Now, in this guise, Fedora looks presentable - enticing, useful. You don't need to waste mouse clicks on basic things, the drab yellowish colors and blurry fonts are replaced with nice, sharp stuff. Similar to what I've observed in my previous tests, like say Kubuntu, Fedora seems to favor ~90% brightness on this box.
This is a big one. And also ... an impossible one. Whole-integer scaling, nah. 2021, that's like nah. So I had to do the same thing I did in my MX Linux MX-19.3 test, and that's to scale the fonts only. Worked fine, with good clarity. So this is a reasonable compromise until Gnome gains the ability to do proper fractional scaling, without big experimental tweaks, that is.
This may sound strange, but ... Fedora popped the Accessibility applet as soon as I changed the font scaling. You can then toggle the scaling back to 1.00 instantly if you like. I find this quite useful. The problem is, though, if you decide to use the high contrast theme, it not only changes the window theming, but also the icons, and you cannot change the latter separately (alongside the high-contrast theme). Shame, because the high contrast set is incomplete. And weirdly, the all monochrome icons are super-cool and I like them, but they are most likely less accessible than the normal ones.
Performance, resource utilization
Very interesting. Slow boot ... but fastest Samba performance I've seen on this box, 18 MB/s. The record so far stands at 17 MB/s. Memory usage is very high. Now, first, let's look at the numbers after some usage, because it will help us understand what the Cache section mentions - as you can see, the Cache is bigger than the used memory (which should be the sum of all RSZ and shared memory).
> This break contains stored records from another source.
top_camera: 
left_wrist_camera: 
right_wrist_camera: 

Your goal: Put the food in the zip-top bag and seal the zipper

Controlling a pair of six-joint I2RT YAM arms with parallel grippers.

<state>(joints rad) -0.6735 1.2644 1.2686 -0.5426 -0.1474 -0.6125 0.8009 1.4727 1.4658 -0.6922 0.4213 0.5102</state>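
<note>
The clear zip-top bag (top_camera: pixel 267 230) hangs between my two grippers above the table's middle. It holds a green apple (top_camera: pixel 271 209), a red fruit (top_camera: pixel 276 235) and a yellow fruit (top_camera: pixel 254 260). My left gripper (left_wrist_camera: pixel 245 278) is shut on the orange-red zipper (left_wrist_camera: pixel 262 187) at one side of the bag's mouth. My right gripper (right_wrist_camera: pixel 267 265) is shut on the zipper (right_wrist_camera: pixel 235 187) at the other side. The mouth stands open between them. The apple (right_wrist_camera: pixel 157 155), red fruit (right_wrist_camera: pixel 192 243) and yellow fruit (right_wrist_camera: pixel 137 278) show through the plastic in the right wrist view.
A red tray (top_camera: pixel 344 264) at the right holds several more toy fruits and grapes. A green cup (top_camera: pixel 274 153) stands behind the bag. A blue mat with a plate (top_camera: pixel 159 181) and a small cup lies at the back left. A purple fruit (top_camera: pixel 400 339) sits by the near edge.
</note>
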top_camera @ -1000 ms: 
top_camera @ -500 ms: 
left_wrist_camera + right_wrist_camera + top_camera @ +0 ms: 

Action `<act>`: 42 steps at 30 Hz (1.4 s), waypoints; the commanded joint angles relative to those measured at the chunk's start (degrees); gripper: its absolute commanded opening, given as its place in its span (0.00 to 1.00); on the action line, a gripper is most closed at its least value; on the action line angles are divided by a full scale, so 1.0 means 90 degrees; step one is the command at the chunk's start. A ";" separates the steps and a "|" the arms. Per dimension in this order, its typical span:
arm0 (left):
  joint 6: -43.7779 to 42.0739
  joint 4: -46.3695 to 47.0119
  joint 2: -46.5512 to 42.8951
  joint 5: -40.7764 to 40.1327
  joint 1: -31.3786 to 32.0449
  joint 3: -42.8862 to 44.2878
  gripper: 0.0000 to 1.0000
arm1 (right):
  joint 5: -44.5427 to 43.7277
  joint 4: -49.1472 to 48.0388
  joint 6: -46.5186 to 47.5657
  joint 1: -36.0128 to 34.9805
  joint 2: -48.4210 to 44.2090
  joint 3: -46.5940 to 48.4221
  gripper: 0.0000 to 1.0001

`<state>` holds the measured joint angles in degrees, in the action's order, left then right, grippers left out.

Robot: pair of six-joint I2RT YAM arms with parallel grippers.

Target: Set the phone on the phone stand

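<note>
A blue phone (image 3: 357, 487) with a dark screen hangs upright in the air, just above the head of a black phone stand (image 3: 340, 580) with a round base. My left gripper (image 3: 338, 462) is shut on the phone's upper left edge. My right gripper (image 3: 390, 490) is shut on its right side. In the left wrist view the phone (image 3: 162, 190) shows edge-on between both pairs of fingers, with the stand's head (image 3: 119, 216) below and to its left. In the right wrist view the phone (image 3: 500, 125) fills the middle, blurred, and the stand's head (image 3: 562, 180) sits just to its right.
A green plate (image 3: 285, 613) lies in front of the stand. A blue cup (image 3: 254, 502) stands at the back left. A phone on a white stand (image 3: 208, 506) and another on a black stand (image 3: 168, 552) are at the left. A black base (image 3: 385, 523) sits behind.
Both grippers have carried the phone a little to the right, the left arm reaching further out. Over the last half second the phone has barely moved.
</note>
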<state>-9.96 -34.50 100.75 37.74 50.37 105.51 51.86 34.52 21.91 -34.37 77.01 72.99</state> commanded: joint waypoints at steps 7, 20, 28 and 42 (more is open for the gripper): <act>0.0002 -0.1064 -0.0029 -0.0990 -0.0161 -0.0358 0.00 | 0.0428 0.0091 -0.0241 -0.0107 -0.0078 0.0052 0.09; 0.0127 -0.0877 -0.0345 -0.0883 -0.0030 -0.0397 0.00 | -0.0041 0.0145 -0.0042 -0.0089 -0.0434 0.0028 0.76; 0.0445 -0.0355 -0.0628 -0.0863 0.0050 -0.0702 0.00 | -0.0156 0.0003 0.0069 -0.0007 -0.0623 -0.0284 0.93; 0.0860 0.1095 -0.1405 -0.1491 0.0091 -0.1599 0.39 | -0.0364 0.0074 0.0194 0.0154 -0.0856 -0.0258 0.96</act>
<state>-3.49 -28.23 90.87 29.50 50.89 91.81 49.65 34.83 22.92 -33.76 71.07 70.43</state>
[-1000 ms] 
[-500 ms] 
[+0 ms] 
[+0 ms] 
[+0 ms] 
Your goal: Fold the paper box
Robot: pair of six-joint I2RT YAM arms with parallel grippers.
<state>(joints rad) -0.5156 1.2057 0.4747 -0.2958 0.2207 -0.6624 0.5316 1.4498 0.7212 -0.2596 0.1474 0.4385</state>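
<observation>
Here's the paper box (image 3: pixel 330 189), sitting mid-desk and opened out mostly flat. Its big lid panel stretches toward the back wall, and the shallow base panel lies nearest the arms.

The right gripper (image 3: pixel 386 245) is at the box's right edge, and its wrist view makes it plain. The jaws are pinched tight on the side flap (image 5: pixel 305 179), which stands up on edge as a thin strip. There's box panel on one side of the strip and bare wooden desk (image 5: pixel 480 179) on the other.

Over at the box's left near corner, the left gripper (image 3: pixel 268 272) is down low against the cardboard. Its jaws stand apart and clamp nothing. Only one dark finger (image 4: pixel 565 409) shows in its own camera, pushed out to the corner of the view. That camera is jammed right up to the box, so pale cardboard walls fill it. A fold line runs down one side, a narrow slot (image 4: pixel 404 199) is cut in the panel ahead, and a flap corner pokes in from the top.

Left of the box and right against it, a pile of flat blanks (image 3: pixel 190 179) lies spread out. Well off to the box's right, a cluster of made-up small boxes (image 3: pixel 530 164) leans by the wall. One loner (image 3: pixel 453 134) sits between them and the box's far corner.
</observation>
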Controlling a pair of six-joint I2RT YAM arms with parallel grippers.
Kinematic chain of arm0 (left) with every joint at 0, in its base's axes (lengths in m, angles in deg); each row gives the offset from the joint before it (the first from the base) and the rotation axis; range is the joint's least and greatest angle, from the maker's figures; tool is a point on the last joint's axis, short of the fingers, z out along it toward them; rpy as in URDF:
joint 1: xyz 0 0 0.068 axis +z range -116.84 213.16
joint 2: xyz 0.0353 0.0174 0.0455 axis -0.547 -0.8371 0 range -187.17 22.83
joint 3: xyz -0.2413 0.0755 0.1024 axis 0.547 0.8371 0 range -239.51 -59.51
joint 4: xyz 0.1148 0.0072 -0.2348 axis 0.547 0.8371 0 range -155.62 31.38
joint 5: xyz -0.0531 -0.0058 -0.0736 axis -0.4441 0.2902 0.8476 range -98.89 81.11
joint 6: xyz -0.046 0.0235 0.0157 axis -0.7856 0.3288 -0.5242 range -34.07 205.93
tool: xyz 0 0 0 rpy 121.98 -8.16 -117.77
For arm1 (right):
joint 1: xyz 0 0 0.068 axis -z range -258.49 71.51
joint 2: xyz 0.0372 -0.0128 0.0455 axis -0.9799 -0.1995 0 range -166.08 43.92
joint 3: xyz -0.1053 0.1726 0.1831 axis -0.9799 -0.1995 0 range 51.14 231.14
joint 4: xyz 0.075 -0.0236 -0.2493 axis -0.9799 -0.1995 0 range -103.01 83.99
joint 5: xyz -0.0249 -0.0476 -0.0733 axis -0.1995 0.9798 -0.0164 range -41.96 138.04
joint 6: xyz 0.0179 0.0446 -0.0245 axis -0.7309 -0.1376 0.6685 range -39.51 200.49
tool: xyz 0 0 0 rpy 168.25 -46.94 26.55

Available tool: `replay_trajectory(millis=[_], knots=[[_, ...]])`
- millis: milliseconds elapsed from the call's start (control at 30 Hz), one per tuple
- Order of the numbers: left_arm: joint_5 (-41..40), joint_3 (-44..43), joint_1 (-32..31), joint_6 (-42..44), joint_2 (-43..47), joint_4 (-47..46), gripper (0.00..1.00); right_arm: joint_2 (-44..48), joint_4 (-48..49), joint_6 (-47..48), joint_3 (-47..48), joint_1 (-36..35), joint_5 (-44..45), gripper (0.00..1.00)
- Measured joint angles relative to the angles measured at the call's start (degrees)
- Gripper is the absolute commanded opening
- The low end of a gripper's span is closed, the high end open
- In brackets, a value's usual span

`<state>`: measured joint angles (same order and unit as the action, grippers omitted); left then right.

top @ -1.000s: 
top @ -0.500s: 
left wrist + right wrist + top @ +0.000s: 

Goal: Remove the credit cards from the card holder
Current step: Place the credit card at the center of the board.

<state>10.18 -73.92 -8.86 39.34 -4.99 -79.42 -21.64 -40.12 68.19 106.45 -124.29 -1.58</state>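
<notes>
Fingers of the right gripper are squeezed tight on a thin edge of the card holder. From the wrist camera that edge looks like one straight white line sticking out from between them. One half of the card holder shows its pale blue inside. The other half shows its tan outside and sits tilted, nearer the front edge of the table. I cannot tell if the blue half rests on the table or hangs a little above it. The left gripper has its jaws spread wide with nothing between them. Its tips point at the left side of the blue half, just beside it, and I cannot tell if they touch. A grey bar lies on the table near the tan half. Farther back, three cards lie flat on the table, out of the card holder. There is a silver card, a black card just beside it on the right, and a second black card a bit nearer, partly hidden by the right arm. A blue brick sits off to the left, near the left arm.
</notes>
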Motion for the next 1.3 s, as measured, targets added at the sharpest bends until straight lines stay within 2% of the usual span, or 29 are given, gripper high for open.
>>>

This means that when we're looking at after a fresh boot, the "used" piece won't include caches.
And so, the number stand at 1.4 GB memory and the CPU ticks ~1%. The swap is correctly defined, even though I've not manually specified this anywhere during the installation, so 'tis a nice thing. The system is fairly responsive, but not as nimble as what we've seen with say Manjaro or Kubuntu on this machine. The occasional hangs and slow application response never quite go away, even though the system is fast enough in its own right. Feels like there are two parts to Fedora, one that is undergoing improvements and optimization, and another that isn't.
The big question is, how does performance and whatnot affect battery life. Seems quite reasonable. So, I installed the distro without plugging the box into the magical juice fountain in the wall, and after roughly an hour of fairly high usage (installation, updates, browsing, etc), at 90% brightness, the system still reported roughly 2:45 hours at 71% charge. This translates into 4 hours med-high usage, most likely 6-7 hours light usage at 50%. We shall explore that, but the numbers are quite encouraging. Very good.
The result of this review depends on where you start collecting impressions - before or after my customization. In its default form, I find no use or value for Fedora 33 or any distro that hides the basic functionality away. Therefore, the changes I made are a must for efficient, intuitive desktop usage. Or rather, without them, there's no point to any of this. In a way, you can't really ignore them from the overall review, so there's that.
All that said, Fedora did okay in quite a few areas - network speed, consistency, font scaling, stability, general performance and battery usage. It didn't do well in boot speed, frequent hangs when using Activities, memory utilization, poor default ergonomics and software selection, or the lack of proper HD scaling. Not bad, but ultimately, not that good. Average. Other distros do more with less, other operating systems offer more. In isolation, Fedora 33 does its thing, but it has few if any killer features for the common user. Anyway, the testing today went okay, but for me, the best Fedora releases remain 24-25. This is just coasting on inertia.